Automatic speech recognition (ASR) is the technological process of converting spoken words into written text. It has been intertwined with machine learning (ML) since the early 1950s, when Bell Labs introduced Audrey, an early system capable of recognizing parts of speech. More recently, modern artificial intelligence (AI) techniques—such as deep learning and transformer-based architectures—have revolutionized the field, enabling powerful models like OpenAI’s Whisper to deliver highly accurate transcription even in noisy, real-world environments.
As a result, automatic speech recognition has evolved from an expensive niche technology into an accessible, near-ubiquitous service. Medical, legal, and customer service providers have relied on ASR to capture accurate records for many years. Now millions of executives, content creators, and consumers also use it to take meeting notes, generate transcripts, or control smart-home devices. In 2024, the global market for speech and automatic speech recognition technology was valued at $15.5 billion—with growth expected to reach $81.6 billion by 2032.
In this roundtable discussion, two Toptal experts explore the impact that the rapid improvement in AI technology has had on automated speech recognition. Alessandro Pedori is an AI developer, engineer, and consultant with full-stack experience in machine learning, natural language processing (NLP), and deep neural networks who has used speech-to-text technology in applications for transcribing and extracting actionable items from voice messages, as well as a co-pilot system for group facilitation and 1:1 coaching. Necati Demir, PhD, is a computer scientist, AI engineer, and AWS Certified Machine Learning Specialist with recent experience implementing a video summarization system that utilizes state-of-the-art deep learning methods.
This conversation has been edited for clarity and length.
Exploring How Automatic Speech Recognition Works
Automatic speech recognition may seem straightforward—audio in, text out—but it’s powered by increasingly complex machine learning systems. In this section, we explore how ASR has evolved from traditional pipelines with discrete components to modern, end-to-end transformer-based architectures. We delve into the details of how automatic speech recognition works under the hood, including system architectures and common algorithms, and then we discuss the trade-offs between different speech recognition systems.
What is ASR, or automatic speech recognition?
Demir: The basic functionality of ASR can be explained in just one sentence: It’s used to translate spoken words into text.
When we talk, sound waves containing layers of frequencies are produced. In ASR, we receive this audio information as input and convert it into sequences of numbers, a format that machine learning models understand. These numbers can then be converted into the required result, which is text.
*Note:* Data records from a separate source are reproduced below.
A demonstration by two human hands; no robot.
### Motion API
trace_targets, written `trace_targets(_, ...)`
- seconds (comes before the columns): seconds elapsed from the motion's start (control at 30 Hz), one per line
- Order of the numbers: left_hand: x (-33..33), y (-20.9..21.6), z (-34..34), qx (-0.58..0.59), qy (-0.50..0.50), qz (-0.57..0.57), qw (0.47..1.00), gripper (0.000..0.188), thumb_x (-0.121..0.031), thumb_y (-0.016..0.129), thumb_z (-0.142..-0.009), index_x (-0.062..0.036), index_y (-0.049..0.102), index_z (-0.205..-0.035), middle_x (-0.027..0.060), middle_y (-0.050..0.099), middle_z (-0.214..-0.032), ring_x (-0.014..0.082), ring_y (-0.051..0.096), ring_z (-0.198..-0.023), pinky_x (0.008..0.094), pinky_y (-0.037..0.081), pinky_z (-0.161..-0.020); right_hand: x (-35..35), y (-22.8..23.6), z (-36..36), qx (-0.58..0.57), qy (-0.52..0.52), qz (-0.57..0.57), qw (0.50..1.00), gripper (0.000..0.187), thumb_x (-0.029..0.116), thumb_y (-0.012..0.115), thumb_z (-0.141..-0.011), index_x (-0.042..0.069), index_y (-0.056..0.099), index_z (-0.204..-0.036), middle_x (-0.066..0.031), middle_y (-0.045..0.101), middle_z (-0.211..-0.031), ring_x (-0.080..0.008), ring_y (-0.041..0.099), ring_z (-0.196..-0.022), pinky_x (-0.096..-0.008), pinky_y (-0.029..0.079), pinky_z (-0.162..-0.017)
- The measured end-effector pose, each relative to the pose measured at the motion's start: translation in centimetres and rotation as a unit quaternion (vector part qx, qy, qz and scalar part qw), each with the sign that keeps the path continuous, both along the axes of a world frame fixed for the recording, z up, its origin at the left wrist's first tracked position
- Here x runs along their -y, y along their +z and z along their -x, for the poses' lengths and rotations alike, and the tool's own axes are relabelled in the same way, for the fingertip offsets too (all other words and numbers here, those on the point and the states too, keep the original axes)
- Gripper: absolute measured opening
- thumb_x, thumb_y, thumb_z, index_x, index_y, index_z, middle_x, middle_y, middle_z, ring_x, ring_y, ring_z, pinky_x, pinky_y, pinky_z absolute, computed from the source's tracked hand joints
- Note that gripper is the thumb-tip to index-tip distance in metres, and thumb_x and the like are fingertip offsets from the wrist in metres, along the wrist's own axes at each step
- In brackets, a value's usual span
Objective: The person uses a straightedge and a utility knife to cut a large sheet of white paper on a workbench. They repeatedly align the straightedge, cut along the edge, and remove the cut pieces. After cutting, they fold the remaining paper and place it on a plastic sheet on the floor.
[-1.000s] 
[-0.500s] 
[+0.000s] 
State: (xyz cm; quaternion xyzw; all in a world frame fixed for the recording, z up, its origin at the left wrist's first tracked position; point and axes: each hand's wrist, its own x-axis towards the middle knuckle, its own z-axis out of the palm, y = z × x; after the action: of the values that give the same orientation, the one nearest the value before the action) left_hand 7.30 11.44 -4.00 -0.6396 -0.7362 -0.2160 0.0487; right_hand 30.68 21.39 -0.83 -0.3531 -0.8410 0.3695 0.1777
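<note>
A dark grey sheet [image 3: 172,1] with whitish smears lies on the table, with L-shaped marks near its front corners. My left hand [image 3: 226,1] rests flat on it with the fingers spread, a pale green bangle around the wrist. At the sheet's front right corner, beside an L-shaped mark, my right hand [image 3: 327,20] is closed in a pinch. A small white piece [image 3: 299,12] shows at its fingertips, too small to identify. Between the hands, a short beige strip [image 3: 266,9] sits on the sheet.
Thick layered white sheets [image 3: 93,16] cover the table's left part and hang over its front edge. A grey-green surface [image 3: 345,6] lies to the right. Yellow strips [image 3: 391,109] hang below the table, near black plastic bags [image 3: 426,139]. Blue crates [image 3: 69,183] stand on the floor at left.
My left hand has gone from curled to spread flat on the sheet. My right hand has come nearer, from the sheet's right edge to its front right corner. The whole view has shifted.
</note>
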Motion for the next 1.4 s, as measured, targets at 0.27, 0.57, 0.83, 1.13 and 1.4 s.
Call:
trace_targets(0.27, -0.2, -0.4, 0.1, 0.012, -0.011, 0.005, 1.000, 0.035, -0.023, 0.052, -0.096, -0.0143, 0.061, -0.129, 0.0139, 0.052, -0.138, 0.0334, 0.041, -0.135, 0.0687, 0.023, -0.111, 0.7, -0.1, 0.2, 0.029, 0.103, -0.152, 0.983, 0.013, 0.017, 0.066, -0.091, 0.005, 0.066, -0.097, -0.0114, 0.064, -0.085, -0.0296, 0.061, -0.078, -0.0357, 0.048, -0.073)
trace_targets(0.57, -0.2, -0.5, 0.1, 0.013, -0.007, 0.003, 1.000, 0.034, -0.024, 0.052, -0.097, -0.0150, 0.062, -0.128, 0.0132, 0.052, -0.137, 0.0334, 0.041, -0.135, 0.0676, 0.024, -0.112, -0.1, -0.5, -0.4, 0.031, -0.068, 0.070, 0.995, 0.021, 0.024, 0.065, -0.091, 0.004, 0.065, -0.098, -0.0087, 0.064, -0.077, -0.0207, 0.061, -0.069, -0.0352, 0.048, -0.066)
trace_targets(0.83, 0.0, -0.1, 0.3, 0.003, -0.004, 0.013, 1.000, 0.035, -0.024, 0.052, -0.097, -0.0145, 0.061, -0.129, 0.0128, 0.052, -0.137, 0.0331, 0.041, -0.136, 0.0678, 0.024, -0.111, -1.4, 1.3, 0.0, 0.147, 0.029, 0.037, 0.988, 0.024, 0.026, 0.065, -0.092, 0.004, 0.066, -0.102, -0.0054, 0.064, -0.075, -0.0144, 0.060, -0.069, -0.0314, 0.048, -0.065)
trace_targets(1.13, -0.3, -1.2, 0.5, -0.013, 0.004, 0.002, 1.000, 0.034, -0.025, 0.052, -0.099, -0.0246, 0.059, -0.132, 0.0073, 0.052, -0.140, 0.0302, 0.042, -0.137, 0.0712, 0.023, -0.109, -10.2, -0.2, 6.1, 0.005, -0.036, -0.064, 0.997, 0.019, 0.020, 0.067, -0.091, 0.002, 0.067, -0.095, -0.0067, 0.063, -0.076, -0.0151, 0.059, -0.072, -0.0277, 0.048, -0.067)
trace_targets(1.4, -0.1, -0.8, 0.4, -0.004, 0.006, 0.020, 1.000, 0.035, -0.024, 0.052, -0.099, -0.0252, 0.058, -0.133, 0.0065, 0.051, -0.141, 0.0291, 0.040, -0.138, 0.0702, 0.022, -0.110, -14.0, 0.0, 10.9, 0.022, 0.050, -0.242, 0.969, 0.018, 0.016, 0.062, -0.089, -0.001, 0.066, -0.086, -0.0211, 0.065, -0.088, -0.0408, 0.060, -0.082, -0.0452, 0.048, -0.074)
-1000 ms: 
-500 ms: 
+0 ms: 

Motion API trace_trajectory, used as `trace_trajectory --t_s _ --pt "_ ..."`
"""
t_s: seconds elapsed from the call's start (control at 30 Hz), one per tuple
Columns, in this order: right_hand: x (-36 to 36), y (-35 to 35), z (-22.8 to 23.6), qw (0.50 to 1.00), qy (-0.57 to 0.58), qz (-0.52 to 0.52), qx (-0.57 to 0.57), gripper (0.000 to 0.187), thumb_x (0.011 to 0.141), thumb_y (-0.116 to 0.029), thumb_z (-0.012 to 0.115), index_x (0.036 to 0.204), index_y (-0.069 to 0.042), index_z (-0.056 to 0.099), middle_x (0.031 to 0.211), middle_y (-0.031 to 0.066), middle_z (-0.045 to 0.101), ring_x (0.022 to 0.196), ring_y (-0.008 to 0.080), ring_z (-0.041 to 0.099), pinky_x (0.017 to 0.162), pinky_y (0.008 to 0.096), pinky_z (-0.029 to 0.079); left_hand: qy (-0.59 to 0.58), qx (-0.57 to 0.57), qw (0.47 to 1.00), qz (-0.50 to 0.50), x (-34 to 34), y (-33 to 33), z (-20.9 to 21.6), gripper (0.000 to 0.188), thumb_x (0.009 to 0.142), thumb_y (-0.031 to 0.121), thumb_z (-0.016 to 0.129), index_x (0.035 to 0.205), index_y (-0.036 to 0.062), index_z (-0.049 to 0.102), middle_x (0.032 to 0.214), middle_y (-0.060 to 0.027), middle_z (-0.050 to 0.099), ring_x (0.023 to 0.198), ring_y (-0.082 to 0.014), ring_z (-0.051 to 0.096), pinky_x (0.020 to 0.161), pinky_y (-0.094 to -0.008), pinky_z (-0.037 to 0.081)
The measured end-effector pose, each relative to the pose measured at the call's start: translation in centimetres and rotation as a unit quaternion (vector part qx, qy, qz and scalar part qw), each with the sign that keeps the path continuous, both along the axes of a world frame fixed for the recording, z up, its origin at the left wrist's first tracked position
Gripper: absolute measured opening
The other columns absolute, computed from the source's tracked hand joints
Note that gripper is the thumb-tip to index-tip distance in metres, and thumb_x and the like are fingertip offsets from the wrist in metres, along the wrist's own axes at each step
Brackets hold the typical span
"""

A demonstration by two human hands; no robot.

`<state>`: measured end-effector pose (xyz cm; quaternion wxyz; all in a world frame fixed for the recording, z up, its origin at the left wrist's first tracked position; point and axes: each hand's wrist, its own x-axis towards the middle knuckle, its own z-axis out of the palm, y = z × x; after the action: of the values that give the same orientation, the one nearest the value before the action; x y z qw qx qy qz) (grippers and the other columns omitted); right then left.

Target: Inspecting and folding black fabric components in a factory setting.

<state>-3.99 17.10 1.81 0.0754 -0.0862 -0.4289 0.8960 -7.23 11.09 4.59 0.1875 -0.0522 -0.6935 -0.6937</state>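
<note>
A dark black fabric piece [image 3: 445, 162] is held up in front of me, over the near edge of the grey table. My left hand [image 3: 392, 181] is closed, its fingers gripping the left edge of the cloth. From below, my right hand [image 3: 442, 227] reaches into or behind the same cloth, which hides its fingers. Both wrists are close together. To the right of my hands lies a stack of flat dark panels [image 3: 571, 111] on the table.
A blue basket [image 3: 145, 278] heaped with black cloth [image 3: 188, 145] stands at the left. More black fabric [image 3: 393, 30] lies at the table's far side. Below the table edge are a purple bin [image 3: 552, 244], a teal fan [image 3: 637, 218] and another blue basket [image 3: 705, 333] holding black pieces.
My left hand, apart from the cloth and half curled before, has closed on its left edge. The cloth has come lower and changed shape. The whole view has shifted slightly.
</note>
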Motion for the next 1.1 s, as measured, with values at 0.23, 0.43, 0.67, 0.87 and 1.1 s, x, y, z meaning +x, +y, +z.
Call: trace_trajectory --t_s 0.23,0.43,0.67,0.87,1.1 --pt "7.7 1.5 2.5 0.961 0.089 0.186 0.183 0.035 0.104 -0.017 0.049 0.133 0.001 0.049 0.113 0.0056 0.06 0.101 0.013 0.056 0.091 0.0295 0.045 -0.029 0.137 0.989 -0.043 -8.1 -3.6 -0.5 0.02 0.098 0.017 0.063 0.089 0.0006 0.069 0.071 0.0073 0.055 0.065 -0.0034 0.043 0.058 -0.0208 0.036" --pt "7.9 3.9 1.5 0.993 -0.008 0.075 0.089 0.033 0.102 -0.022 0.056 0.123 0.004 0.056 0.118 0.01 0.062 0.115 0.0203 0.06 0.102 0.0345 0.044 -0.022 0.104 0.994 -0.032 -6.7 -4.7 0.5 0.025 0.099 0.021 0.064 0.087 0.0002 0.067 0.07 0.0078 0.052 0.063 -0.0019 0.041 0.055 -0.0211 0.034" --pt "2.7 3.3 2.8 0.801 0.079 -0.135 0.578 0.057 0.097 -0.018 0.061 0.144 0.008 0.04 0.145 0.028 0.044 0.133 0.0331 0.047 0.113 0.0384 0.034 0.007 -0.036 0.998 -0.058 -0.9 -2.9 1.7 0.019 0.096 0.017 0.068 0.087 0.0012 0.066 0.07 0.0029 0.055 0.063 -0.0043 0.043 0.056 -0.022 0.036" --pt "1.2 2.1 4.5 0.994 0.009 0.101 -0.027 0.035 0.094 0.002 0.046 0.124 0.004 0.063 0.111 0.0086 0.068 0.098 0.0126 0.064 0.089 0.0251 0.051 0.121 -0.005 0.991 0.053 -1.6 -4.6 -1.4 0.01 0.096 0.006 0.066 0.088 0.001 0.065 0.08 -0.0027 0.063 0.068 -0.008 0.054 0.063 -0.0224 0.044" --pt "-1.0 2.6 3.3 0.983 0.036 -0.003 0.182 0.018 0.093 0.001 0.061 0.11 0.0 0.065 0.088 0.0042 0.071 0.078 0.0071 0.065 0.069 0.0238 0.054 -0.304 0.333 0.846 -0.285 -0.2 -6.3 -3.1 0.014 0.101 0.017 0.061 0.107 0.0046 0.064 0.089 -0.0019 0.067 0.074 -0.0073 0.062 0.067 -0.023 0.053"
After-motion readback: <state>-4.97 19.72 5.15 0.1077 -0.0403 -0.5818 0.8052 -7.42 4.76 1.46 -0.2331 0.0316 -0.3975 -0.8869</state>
Pedori: If you’ve ever heard a foreign language being spoken, it doesn’t sound like it contains separate words—it just strikes you as an unbroken wall of sound. Modern ASR systems are trained to take this wall of sound waves (in the form of wave files) and extrapolate the words from it.
Demir: Another very important thing is that the goal of automatic speech recognition is not to understand the intent of human speech itself. The goal is just to convert the data, or, in other words, to transform the speech into text. To use that data in any other way, a separate, dedicated system needs to be integrated with the ASR model.
Pedori: “Voice recognition” is a rather vague term. It’s often used to mean “speaker identification,” or the verification of who is currently speaking by matching a certain voice to a specific person.
We also have voice detection, which consists of being able to tell whether a certain voice is speaking. Imagine a situation where you have an audio recording with several speakers, but the person relevant to your project is only speaking for 5% of the time. In this case, you’d first run voice detection, which is often more affordable than ASR, on the entire recording. Afterward, you’d use ASR to focus on the part of the audio recording that you need to investigate; in this example, that would be the chunks of conversation spoken by the relevant person.
The main application of voice recognition in audio transcription is called “diarization.” Let’s say we have a speaker named John. When analyzing an audio recording, diarization identifies and isolates John’s voice from other voices, segmenting the audio into sections based on who is speaking at any given moment.
Mostly, voice recognition and ASR differ in how they treat accents. In ASR, to understand the words, you generally want to ignore accents. In voice recognition, however, accents are a great asset: The stronger the accent your speaker has, the easier they are to identify.